◆ WORK TASK
Please restate the data below word for word, omitting all images.

───

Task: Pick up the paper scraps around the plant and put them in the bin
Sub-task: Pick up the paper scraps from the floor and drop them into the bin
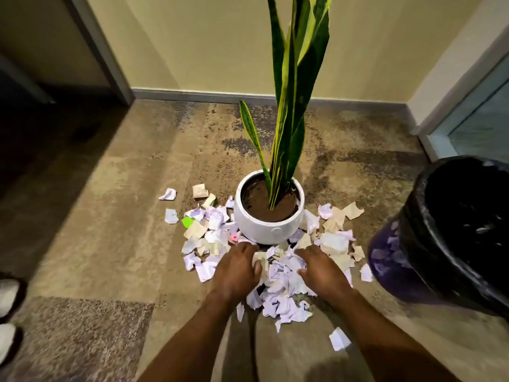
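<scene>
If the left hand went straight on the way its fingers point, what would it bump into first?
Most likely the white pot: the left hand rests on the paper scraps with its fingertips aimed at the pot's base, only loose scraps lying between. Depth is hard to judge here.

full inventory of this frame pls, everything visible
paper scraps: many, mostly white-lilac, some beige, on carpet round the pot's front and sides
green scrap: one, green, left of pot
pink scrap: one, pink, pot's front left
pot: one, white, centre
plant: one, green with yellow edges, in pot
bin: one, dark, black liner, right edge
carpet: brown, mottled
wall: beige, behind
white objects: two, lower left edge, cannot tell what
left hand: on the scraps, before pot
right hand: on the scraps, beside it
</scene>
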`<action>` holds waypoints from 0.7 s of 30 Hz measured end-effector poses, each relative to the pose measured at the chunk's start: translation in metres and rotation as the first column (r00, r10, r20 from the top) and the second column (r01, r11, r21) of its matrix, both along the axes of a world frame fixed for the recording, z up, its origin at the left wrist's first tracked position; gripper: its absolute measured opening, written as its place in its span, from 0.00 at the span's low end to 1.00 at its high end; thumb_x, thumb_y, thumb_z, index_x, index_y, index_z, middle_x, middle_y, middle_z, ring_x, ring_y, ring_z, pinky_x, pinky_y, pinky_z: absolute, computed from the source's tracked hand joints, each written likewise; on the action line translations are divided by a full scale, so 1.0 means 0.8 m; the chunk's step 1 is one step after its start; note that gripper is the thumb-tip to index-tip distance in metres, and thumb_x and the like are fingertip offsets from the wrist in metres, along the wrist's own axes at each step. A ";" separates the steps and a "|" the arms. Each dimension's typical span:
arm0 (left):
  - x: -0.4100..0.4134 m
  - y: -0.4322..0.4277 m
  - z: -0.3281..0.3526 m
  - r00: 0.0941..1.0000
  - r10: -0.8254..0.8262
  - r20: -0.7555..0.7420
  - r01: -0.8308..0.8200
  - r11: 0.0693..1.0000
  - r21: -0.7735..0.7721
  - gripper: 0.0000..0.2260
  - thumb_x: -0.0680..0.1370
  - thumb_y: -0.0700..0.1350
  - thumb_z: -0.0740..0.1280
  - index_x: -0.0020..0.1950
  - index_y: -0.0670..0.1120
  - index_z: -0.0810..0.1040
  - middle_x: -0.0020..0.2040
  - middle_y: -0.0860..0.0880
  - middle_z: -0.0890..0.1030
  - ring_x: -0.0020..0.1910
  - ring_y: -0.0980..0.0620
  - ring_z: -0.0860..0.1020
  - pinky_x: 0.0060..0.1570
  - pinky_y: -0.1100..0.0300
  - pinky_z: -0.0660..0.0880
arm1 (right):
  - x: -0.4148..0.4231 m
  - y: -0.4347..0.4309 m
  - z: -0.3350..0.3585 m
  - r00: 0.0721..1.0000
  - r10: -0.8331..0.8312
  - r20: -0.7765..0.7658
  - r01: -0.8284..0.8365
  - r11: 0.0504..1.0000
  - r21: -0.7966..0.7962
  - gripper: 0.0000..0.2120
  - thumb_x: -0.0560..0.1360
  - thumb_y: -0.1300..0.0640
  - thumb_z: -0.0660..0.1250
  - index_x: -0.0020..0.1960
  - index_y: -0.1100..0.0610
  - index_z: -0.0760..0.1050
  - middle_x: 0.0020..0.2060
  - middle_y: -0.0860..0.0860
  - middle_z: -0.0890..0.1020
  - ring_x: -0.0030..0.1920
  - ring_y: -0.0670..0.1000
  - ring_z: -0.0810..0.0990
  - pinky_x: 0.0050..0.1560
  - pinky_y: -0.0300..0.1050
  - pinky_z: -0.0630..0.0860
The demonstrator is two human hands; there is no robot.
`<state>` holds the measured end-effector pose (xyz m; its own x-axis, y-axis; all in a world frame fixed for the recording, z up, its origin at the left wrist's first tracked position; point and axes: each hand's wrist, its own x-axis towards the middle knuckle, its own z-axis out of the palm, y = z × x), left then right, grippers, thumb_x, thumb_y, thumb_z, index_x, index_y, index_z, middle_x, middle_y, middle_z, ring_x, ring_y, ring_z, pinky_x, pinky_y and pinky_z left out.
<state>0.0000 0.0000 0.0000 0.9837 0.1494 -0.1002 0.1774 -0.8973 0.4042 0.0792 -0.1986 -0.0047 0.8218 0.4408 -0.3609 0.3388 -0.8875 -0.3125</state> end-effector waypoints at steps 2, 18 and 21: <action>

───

◆ RESPONSE AREA
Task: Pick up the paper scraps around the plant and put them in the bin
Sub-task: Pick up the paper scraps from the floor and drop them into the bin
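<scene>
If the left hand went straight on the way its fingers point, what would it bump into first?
Most likely the white pot: the left hand rests on the paper scraps with its fingertips aimed at the pot's base, only loose scraps lying between. Depth is hard to judge here.

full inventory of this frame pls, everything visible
paper scraps: many, mostly white-lilac, some beige, on carpet round the pot's front and sides
green scrap: one, green, left of pot
pink scrap: one, pink, pot's front left
pot: one, white, centre
plant: one, green with yellow edges, in pot
bin: one, dark, black liner, right edge
carpet: brown, mottled
wall: beige, behind
white objects: two, lower left edge, cannot tell what
left hand: on the scraps, before pot
right hand: on the scraps, beside it
</scene>
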`<action>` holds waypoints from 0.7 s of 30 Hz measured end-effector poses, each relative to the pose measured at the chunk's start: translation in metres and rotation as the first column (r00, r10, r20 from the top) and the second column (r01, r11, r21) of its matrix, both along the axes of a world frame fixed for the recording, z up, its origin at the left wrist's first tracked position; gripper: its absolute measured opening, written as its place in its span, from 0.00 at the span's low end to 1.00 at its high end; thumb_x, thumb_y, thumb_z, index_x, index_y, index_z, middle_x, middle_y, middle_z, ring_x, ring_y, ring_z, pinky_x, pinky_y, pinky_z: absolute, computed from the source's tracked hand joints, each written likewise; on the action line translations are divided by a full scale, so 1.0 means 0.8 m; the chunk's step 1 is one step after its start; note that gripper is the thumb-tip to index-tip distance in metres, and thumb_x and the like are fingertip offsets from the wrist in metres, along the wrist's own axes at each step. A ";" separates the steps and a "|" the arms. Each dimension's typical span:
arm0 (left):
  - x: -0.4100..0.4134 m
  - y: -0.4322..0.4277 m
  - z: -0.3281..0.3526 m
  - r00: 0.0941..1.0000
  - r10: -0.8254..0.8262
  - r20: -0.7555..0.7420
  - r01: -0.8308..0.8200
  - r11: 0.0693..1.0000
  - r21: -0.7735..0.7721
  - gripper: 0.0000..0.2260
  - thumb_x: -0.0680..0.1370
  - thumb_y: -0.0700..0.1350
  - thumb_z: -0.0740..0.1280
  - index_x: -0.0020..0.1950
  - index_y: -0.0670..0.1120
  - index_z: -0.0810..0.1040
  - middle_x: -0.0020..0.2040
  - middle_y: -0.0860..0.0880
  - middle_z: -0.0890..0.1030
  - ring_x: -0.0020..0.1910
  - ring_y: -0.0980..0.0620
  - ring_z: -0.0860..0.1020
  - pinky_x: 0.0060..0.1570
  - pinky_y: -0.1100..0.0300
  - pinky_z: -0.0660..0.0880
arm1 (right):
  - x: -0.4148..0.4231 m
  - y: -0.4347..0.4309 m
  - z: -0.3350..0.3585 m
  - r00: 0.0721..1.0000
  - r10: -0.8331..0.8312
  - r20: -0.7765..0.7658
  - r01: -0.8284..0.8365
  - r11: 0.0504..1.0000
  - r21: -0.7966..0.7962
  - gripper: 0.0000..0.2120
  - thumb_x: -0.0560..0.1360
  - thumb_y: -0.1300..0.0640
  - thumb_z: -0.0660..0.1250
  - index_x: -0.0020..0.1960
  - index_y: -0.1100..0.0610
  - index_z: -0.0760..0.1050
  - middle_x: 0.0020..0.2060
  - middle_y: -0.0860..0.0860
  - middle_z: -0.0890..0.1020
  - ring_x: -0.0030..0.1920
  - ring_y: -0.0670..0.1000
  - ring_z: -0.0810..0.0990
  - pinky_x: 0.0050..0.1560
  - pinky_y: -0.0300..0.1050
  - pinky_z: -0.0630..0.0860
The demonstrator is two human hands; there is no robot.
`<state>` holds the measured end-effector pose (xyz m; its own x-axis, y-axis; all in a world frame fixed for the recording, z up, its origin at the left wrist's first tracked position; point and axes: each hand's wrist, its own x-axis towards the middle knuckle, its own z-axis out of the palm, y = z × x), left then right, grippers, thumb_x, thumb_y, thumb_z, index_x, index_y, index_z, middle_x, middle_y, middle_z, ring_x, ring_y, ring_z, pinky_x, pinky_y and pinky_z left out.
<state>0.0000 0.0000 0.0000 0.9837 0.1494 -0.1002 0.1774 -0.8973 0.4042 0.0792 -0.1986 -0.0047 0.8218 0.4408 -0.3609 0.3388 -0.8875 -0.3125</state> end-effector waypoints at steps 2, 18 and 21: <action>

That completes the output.